Problem to work on
Find the word "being" in the records and copy every line where it occurs.
══════
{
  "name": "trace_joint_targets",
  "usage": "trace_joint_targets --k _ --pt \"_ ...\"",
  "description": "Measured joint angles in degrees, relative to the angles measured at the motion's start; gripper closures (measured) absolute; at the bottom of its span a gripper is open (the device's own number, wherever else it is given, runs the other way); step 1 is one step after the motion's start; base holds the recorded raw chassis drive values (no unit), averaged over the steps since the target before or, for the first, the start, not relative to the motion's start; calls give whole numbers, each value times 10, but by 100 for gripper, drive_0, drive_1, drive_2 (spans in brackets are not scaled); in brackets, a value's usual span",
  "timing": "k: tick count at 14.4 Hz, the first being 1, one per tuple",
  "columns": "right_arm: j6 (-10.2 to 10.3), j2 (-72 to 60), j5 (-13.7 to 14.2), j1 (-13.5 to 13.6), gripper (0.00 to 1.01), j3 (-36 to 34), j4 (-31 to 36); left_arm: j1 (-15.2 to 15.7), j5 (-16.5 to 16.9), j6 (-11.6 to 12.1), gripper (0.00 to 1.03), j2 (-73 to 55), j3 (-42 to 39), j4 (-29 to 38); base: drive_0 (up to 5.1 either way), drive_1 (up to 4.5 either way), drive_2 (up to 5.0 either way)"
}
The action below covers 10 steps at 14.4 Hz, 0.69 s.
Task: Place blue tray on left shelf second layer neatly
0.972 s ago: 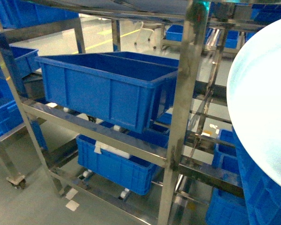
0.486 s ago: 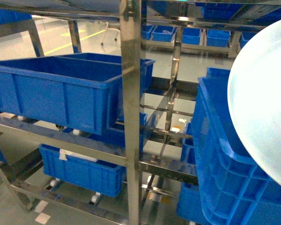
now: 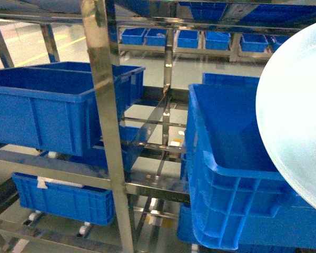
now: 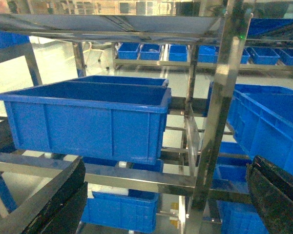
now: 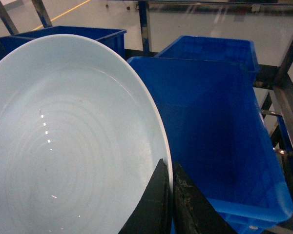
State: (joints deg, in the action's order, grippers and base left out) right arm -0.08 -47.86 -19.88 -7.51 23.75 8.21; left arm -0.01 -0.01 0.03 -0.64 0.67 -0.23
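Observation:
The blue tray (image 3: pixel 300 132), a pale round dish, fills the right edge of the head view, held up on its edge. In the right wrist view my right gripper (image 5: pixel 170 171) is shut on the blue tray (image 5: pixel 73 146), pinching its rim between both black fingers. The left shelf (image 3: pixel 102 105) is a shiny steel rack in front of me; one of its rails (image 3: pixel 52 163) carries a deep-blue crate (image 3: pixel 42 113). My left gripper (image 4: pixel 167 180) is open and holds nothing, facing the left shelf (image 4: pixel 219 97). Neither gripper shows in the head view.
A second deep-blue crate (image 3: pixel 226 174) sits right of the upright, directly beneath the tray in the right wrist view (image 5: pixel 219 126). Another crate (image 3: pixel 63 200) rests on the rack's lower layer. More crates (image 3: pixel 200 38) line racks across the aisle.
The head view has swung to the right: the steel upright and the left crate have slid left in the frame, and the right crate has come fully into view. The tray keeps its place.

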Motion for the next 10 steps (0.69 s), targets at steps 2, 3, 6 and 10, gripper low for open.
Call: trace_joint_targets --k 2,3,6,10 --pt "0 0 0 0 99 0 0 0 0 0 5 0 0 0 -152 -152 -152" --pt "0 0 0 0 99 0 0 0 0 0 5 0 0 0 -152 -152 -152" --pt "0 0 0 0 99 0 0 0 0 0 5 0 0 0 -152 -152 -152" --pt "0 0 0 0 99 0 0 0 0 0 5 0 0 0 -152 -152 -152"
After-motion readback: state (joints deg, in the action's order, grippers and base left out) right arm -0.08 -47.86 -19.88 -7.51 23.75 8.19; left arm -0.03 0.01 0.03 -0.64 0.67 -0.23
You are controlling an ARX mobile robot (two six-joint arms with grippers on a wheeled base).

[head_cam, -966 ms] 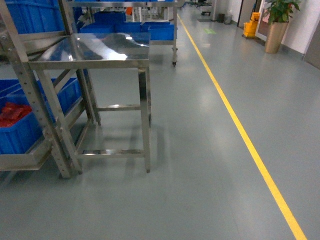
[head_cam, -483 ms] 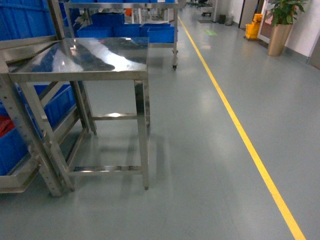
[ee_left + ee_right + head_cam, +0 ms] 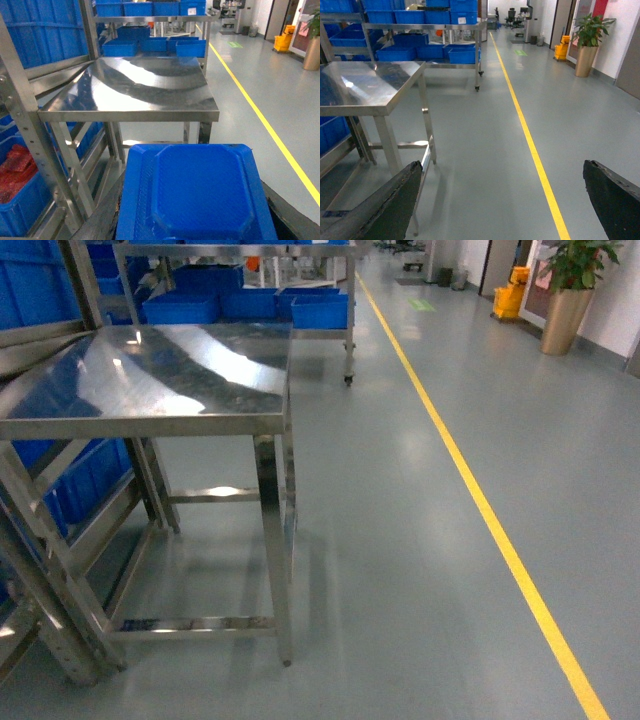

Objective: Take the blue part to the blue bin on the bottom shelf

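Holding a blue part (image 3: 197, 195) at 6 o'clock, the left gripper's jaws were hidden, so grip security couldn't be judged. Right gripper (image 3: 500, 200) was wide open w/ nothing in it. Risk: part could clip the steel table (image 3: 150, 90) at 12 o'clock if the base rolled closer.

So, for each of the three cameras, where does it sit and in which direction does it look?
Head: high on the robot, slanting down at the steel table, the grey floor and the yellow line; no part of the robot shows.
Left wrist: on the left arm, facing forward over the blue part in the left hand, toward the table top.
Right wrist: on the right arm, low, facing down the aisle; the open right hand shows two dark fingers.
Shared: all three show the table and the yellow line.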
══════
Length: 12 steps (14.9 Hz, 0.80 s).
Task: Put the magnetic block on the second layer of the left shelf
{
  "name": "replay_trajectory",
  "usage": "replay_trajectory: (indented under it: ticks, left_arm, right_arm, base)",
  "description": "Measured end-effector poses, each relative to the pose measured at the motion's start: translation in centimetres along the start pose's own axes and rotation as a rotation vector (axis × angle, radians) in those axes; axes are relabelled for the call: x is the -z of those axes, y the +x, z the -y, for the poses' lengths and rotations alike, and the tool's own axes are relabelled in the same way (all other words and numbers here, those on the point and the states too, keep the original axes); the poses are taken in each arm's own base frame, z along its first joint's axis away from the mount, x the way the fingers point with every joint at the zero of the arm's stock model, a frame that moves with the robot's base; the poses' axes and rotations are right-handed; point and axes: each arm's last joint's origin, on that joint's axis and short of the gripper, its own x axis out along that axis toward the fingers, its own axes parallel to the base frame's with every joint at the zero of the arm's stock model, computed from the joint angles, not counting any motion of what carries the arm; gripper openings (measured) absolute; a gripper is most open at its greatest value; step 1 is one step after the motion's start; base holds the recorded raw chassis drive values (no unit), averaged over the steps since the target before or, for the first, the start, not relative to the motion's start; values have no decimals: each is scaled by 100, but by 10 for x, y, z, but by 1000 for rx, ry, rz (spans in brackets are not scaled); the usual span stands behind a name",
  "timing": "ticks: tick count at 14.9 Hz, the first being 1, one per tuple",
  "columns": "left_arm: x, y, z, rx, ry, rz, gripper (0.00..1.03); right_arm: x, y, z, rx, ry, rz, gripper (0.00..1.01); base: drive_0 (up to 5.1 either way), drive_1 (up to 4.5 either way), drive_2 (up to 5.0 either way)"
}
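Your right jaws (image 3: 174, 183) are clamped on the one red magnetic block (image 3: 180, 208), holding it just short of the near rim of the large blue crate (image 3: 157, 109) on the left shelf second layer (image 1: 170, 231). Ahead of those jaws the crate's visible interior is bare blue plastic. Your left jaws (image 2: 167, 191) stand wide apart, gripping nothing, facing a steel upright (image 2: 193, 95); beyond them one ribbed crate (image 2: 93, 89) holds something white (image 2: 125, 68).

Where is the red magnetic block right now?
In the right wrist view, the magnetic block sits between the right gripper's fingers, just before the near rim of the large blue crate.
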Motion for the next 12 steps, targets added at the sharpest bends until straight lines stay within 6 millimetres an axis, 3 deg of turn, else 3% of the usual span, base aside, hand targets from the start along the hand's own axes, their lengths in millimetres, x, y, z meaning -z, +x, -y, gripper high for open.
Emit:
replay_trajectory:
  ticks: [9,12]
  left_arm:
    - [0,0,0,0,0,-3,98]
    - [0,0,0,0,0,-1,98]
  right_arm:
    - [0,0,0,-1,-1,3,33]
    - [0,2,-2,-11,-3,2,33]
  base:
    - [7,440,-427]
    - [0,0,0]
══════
Answer to this problem
  "timing": "k: tick count at 14.4 Hz, the first being 1, one per tuple",
  "timing": "ticks: tick count at 14.9 Hz, the first being 1, one per tuple",

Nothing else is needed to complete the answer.